I wonder if anyone reading this, is aware of the massive on-going monument to Crazy Horse, a 19th century Native American leader, at Thunderbird mountain, South Dakota? I say ‘on-going’ because the project isn’t finished yet, although Korczak Ziolkowski, who started it in 1948, died forty years ago.
Nowadays the site has over 1 000,000 visitors a year and substantial private funding, with which it is moving towards completion. But back in 1948, it was just Ziolkowski, a mountain and a jackhammer. Plus 741 stone stairs, which he carved himself, and which he ran up and down several times a day, cranking his generator back into life every time it failed. You can imagine how things might stand had that approach continued.
And this is the point of my story.
Twelve years ago, I graduated from university with a First class in Literature and Creative Writing. A fine enough jackhammer, but nowhere near sufficient to teach me the craft of keeping a reader reading, or the structures underpinning all stories, or the gears needed to make my prose fly or reduce it to a crawl.
This is important, because without that knowledge I was pounding my own stone staircase, with my own arsenal of limited tools.
My first book, for example took two years to write as I thrashed about trying to get the jigsaw of the plot to fit together. Fast forward eight years and I wrote a book in three months.

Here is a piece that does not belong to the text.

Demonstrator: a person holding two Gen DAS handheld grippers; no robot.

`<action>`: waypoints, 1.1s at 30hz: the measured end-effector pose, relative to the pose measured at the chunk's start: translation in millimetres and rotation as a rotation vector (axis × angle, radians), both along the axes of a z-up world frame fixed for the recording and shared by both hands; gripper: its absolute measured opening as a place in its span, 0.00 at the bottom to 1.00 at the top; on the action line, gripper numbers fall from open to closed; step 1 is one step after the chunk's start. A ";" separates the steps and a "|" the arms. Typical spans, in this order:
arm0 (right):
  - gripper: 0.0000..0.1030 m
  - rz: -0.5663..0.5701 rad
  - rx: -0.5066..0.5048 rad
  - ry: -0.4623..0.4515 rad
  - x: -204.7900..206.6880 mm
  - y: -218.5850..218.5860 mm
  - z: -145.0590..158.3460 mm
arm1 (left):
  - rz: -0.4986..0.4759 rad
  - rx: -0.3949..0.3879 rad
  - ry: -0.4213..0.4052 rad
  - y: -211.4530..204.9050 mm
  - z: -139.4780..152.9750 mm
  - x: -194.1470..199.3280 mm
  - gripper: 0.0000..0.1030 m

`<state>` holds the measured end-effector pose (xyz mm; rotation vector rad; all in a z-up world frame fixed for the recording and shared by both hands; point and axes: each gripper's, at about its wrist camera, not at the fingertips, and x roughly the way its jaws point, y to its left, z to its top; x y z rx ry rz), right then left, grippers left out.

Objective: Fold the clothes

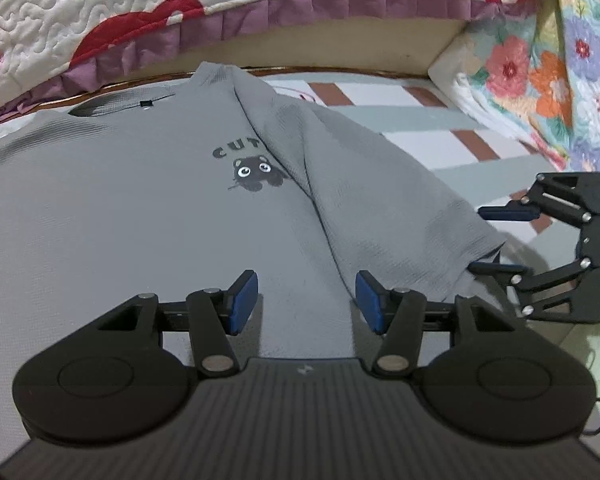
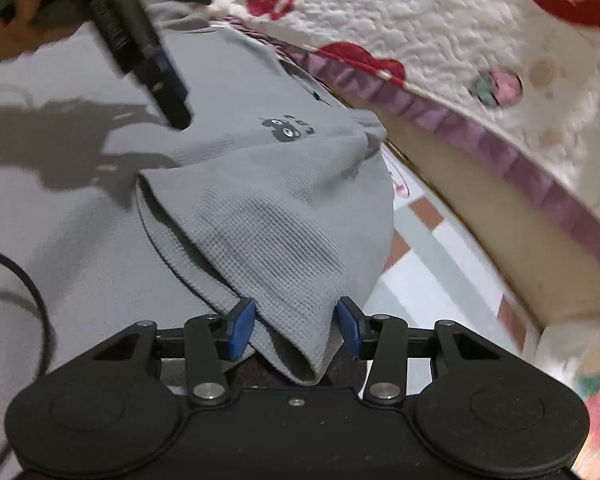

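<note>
The grey waffle-knit T-shirt with a small black cartoon print lay spread on the bed, one sleeve folded inward. The left gripper hovered with jaws apart and empty; the right gripper had the sleeve's hem between its parted jaws.

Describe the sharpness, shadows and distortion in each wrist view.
Left wrist view: sharp, the grey T-shirt weave and print crisp; fisheye bends the quilt's purple ruffle into an arc. Right wrist view: motion blur at the edges smears the quilt; the left gripper casts a hard dark shadow on the shirt.
</note>
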<state>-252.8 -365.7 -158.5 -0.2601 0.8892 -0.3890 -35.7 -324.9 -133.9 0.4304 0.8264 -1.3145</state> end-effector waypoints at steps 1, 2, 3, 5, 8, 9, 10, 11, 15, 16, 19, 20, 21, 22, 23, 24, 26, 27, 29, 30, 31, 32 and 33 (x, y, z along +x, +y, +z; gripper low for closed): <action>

So what’s changed? My approach changed because my tools became more numerous and more sophisticated.
Firstly, I took an online editing course, which very much like the aerial car later installed by Ziolkowski, facilitated a far more fluent approach to the monumental task that is writing a book. Now I never start a project without knowing where it’s going. Before a single word gets written, I have thrashed out a middle and end to aim for. (More about those italics in a moment.)
In the very beginning I use a whiteboard, soon afterwards I bang out a sequence of scenes in Scrivener. When I can put it off no longer, I sit down and start not writing, but directing those scenes: A does this, B must respond like that. With the frame up, it’s time to throw the canvas over and begin to actually write. Here I use ++++ (this isn’t a typo) like a marathon runner uses a squeezy sponge . ++++ keeps me banging away at the keyboard, gets me (close enough) to my daily word count. I know that the metaphor I’m grasping for, or the factual detail I need, can be filled in later. At this stage, searching for them, is an unnecessary distraction.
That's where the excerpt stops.